PROBLEM
Please say how many lines of the listing hold "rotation", with no other words in the answer.

DATA SEGMENT
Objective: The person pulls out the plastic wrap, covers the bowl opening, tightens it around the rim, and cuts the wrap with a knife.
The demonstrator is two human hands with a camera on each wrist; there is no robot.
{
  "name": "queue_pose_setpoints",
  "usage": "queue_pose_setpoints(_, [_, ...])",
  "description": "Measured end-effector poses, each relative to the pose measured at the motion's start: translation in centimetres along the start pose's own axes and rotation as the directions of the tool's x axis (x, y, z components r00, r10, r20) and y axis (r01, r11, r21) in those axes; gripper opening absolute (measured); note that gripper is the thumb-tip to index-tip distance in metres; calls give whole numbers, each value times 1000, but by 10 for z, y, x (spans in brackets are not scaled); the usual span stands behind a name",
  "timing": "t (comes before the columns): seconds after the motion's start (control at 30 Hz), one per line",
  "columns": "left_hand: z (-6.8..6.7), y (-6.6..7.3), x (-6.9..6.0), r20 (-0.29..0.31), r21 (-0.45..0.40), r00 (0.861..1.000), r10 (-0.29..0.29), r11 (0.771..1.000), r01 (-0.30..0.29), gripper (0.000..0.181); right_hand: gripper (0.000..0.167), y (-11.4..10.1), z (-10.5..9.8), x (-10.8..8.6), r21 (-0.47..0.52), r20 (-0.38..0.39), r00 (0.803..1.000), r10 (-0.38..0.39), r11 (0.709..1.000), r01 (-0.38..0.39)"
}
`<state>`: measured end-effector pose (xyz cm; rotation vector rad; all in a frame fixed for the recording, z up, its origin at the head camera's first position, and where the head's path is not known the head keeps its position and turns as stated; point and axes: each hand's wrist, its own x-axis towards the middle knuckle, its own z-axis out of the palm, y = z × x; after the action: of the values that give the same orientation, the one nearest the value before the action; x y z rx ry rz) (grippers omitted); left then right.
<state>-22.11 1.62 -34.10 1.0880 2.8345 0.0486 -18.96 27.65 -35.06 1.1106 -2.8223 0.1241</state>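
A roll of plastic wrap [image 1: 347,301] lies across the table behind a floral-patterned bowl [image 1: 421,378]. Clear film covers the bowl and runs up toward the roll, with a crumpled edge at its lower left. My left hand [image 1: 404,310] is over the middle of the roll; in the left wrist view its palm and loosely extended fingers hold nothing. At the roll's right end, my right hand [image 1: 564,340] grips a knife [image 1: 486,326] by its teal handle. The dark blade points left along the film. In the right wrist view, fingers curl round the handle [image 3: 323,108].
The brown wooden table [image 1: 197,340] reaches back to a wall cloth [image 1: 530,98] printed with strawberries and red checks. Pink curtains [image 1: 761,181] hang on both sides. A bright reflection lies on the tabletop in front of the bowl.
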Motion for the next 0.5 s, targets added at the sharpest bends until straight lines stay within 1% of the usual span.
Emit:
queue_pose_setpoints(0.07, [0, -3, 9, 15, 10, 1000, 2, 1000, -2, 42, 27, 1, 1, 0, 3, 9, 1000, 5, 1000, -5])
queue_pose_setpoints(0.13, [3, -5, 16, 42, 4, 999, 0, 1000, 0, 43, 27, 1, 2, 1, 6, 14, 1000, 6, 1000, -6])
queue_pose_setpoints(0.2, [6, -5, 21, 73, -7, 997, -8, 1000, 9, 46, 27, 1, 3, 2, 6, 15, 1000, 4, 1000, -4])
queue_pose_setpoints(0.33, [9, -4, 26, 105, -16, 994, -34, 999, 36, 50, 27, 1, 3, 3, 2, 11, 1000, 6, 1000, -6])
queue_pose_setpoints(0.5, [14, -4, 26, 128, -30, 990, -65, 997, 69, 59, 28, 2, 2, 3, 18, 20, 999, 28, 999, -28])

OUTPUT
2